Imagem do gânglio linfático
25% dos pacientes que são classificados como linfonodos negativos (cN0) no pré-operatório por TC ou RM revelam-se histologicamente positivos (pN+) após linfadenectomia pélvica prolongada. Considerando que os exames moleculares dos gânglios linfáticos mostram adicionalmente células tumorais nos gânglios linfáticos em até 30% dos doentes com pN0, deve assumir-se que aproximadamente 30-40% das metástases dos gânglios linfáticos não são detectadas apenas com o exame CT [12]. Especialmente as pequenas metástases (<6 mm) permanecem frequentemente não detectadas, enquanto os gânglios linfáticos reactivamente aumentados são muitas vezes mal interpretados como positivos. Assim, é óbvio que são necessárias novas técnicas de imagem.

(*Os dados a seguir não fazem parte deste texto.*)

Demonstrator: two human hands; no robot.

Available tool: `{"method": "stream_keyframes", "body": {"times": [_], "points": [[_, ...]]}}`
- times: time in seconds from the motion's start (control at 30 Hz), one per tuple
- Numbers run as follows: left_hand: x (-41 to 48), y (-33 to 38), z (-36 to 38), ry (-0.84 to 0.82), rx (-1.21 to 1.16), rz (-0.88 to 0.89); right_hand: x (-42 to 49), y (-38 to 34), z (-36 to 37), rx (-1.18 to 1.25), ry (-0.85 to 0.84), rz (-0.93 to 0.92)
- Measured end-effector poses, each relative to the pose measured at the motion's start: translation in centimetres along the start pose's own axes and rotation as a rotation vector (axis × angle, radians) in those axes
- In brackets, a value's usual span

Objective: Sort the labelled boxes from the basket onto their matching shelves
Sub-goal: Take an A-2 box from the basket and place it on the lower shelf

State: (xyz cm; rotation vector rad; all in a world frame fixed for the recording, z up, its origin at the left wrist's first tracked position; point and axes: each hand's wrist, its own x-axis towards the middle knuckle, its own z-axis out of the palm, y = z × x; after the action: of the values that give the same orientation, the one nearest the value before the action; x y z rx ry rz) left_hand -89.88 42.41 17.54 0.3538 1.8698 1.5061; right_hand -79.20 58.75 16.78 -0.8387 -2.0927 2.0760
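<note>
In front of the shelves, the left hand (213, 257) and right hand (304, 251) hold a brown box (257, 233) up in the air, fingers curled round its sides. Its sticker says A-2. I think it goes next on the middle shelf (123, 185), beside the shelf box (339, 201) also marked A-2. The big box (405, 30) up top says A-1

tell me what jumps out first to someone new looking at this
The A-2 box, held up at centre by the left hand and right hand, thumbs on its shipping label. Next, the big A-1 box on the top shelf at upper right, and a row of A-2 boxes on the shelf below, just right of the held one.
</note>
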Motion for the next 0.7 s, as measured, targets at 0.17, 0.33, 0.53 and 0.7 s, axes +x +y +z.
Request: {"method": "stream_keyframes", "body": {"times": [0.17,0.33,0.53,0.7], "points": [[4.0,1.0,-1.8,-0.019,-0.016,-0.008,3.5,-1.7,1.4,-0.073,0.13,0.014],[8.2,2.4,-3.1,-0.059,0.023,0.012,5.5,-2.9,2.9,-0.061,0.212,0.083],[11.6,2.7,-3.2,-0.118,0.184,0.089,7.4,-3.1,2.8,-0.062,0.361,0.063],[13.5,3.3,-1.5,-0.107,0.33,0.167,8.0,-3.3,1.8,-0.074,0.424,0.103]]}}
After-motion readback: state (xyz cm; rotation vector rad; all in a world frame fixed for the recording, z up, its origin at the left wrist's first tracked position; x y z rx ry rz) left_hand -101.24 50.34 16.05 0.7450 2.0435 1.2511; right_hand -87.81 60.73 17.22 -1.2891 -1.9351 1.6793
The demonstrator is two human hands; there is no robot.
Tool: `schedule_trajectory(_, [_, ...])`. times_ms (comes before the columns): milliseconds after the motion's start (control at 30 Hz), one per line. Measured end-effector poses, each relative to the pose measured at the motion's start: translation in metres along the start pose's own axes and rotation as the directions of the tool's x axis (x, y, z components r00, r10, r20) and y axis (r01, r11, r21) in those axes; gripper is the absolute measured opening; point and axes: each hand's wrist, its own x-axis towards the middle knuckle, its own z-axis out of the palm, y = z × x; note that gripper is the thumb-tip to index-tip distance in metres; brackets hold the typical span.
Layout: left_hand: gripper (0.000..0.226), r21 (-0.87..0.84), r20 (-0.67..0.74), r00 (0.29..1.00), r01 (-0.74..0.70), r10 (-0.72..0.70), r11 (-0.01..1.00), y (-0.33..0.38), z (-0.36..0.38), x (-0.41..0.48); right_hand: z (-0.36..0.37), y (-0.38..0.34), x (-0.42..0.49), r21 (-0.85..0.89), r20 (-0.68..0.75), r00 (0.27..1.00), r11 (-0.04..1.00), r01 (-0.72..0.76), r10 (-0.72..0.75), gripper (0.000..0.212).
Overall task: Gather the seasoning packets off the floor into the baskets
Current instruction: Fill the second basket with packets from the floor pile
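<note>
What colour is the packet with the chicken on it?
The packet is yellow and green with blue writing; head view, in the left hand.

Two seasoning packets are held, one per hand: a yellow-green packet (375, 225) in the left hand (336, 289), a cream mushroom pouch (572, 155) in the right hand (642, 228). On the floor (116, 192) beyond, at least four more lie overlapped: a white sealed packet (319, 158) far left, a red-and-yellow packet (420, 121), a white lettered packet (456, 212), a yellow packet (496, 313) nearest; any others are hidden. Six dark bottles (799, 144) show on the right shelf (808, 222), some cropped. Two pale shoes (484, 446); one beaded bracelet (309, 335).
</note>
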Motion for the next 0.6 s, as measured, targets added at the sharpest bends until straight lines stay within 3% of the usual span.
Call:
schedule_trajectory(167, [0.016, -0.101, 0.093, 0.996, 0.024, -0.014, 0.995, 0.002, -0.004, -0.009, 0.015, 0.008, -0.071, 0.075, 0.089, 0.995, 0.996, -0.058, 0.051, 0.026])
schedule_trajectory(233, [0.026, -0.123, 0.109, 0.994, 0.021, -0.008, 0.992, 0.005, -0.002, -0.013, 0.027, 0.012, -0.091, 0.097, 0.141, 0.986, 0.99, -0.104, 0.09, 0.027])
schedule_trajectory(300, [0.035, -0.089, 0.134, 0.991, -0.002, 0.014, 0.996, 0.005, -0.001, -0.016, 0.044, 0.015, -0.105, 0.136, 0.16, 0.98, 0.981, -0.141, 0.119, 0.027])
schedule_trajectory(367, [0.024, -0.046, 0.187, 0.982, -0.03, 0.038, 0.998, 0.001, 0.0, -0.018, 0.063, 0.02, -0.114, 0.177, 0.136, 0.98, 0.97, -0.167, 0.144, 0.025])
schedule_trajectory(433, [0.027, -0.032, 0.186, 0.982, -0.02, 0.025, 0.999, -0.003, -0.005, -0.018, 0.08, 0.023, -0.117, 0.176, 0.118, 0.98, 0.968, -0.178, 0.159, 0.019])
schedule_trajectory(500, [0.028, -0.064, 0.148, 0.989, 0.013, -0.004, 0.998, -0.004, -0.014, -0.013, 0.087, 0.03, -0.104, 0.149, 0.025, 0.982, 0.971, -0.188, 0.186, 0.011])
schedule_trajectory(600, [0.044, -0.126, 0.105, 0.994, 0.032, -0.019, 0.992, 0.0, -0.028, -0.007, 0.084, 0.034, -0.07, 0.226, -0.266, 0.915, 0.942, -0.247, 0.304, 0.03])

Uma melhoria pode ser alcançada utilizando a RM por difusão (sensibilidade: 64-79%, especificidade 79-85%), especialmente quando combinada com a RM USPIO (partículas supermagnéticas ultra-magnéticas de óxido de ferro), utilizando estas partículas de ferro “supermagnéticas” como agente de contraste (Fig. 4) [13]. Embora este exame complexo possa melhorar a taxa de detecção de metástases em gânglios linfáticos não aumentados, 25-35% dos gânglios linfáticos positivos continuam a não ser detectados pré-operatoriamente. Portanto, uma linfadenectomia pélvica precisa e extensa deve ser sempre realizada como parte da cistectomia, apesar das imagens negativas. Tanto mais que a drenagem linfática no carcinoma urotelial da bexiga varia de paciente para paciente, como mostram os exames da SPECT-CT [14]. Esta é uma das razões pelas quais o conceito de gânglios linfáticos sentinela não funciona no carcinoma urotelial – juntamente com o facto de o tecido metastático nos gânglios linfáticos ou vasos linfáticos impedir a captação do marcador radioactivo e levar a vias secundárias de bypass linfático.
PET-CT
Uma vez que no carcinoma urotelial tanto o tumor primário como as metástases mostram um aumento do consumo de glucose, o fluorodeoxiglicose (FDG)-PET/CT parece promissor para o diagnóstico. Enquanto os resultados iniciais em 2010 mostraram resultados promissores para o diagnóstico de metástases linfonodais (sensibilidade 46%, especificidade 97%), os dados recentemente publicados por Aljabery et al. sobriedade: FDG-PET/CT não mostrou nenhuma vantagem em relação ao exame CT habitual, nem na sensibilidade (41% vs. 41%) nem na especificidade (86% vs. 89%) [15,16].
Diagnósticos adicionais
Para completar o estadiamento, recomenda-se tanto a TAC do tórax como a cintilografia esquelética porque os locais de predilecção para a metástase hematogénica no carcinoma urotelial são os pulmões e os ossos [3].
Conclusão
Apesar dos grandes avanços técnicos, a uretrocistoscopia combinada com a citologia da lavagem vesical continua a ser a pedra angular do diagnóstico do cancro da bexiga. A variedade de sistemas de marcadores tumorais para testes de urina não pode disfarçar o facto de tanto a sensibilidade como a especificidade destes sistemas serem demasiado baixos para um diagnóstico significativo. Técnicas de imagem mais recentes podem melhorar a encenação, mas estão longe de prever uma propagação mesmo extravesical (≥ T3) com elevada probabilidade. Além disso, embora as modernas técnicas de imagem possam melhorar ligeiramente a detecção de metástases linfonodais, 25% dos pacientes com sinais positivos de nódulos linfáticos continuam a ser falsamente classificados como nódulos linfonucleares negativos no pré-operatório. Portanto, uma linfadenectomia pélvica prolongada deve ser sempre realizada como parte da cistectomia, independentemente do estado do gânglio linfático pré-operatório.